C1826. JEAN MARTINON Cond. ORTF S.O.: Symphony #10 in F-sharp (Mahler; 1st Deryck Cooke Version). (Canada) St Laurent Studio YSL T-874, Live Performance, 27 May, 1970, Orchestra Hall. Transfers by Yves St Laurent.
“Deryck Cooke’s performing edition of the Mahler Tenth was premiered by Berthold Goldschmidt at the BBC Proms in August, 1964, a fitting choice that had overlapping significance. A German Jew, Goldschmidt’s life as composer and conductor was destroyed by the rise of the Nazis. He was fortunate to escape to England in 1935 (ironically, on the advice of an SS officer). Eventually he helped Cooke in completing a performing score of the unfinished Tenth Symphony where many thought the task nearly impossible from the sketches Mahler left behind in various stages of completion.
‘Cooke I’, as the edition came to be known, gained fame in America from a pivotal recording by Eugene Ormandy and the Philadelphia Orchestra in 1965. This is a well-known part of the symphony’s lore, but few remember that ‘Cooke I’ was never published or heard after 1966, since he had completed his first revision by then. Besides Ormandy’s recording, the other notable American performance was under Jean Martinon with the Chicago Symphony in 1966. I reviewed an excellent remastering from St. Laurent Studio in FANFARE 43:3, remarking that the great revelation of Cooke I was the finale, which he rescued from a skeletal condition. Martinon had a special touch in that movement, even compared with Simon Rattle’s acclaimed recording with the Berlin Philharmonic: ‘Martinon is four minutes faster, making the pace flow naturally - the tempo feels more like a true Adagio, however, than the first movement, so the finale is now the symphony’s slow movement’.

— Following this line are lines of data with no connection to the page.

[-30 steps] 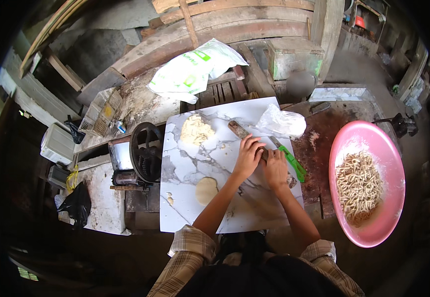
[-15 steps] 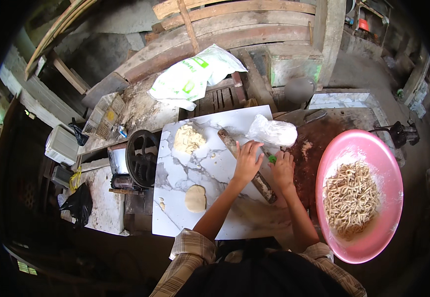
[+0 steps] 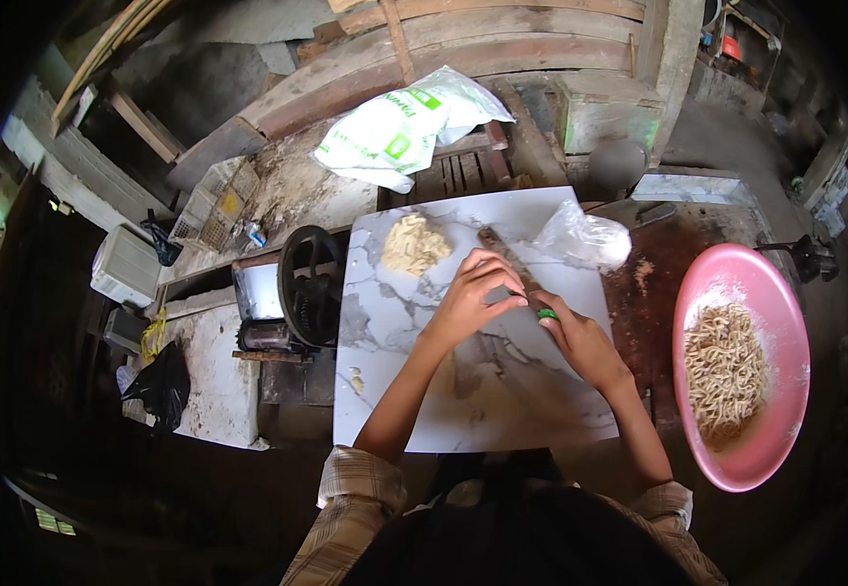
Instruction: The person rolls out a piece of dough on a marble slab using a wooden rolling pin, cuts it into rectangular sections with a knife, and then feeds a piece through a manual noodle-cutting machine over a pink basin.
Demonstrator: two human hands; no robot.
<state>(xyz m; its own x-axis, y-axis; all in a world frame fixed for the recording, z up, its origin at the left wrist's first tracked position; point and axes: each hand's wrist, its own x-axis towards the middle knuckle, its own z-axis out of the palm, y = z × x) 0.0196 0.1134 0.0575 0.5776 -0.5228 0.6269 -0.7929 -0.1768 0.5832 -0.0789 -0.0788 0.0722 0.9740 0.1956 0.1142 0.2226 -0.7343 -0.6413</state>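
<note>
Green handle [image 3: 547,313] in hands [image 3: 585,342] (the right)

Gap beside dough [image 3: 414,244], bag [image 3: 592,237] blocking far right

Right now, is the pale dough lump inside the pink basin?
No, the dough lump lies on the marble-patterned tabletop, while the pink basin holds noodle-like strands.

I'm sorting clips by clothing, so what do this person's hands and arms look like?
The left hand and right hand are ungloved; no watch or bracelet shows. The left sleeve and right sleeve are beige-brown plaid, rolled back into paler cuffs that leave the forearms bare.
</note>
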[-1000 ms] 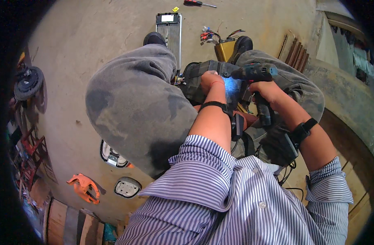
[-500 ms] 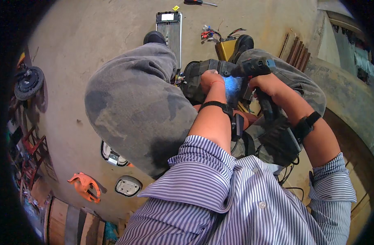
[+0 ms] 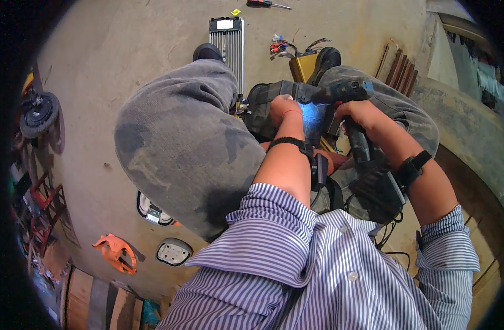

I feel justified in that comment listening to this new Mahler Tenth under Martinon from Paris in 1970, which has several points that deserve consideration. The Chicago reading was fast compared with the Ormandy (66 minutes as against Ormandy’s 70), while Rattle, using Cooke’s final version, is slower still at 77 minutes. Here in Paris, Martinon is more urgent than ever, cutting another two minutes off his total timing. He underscores the shift I had mentioned. The opening Adagio feels considerably quicker, and the finale becomes the Tenth’s true slow movement, the calm after many storms. Few conductors have made such a dramatic shift.
After a troubled relationship with the orchestra in Chicago, Martinon departed in 1968, departing under a cloud as far as American audiences and reviewers were concerned. But he hardly vanished from sight in his native France, and without much notice he became France’s strongest advocate for Mahler. The musicians of the Radio France National Orchestra play with evident enthusiasm in this broadcast concert, and more significantly, they play with discipline and a keen regard for Mahler’s style, two things one hardly expected at the time.
It probably takes a special interest in the evolution of Mahler performance in France to add a second Mahler Tenth under Martinon to your collection, but there’s nothing else quite like his speed in the first Scherzo and the clucking of the thin, piping French oboes. Something of Hermann Scherchen’s style is evident. What I most relish is that the whole reading has personality; too often this symphony feels cautious in standard performances. The second Scherzo not only has sharp angles but a touch of hysteria, which seems very Mahlerian. The extended flute solo in the finale is quite beautiful, as you’d expect in France. Oddly, the bass drum strokes that open the movement are played on timpani instead unless my ears have completely betrayed me.
Even if this release turns out to be of purely archival interest, it is very gratifying that producer Yves St.-Laurent has preserved it, and in excellent FM-quality stereo. The audience, although not silent, isn’t intrusive. Inevitably, someone coughs in the silences between the drum stokes in the finale, but at least it’s soft coughing. Overall, I find myself offering an unexpectedly warm recommendation.”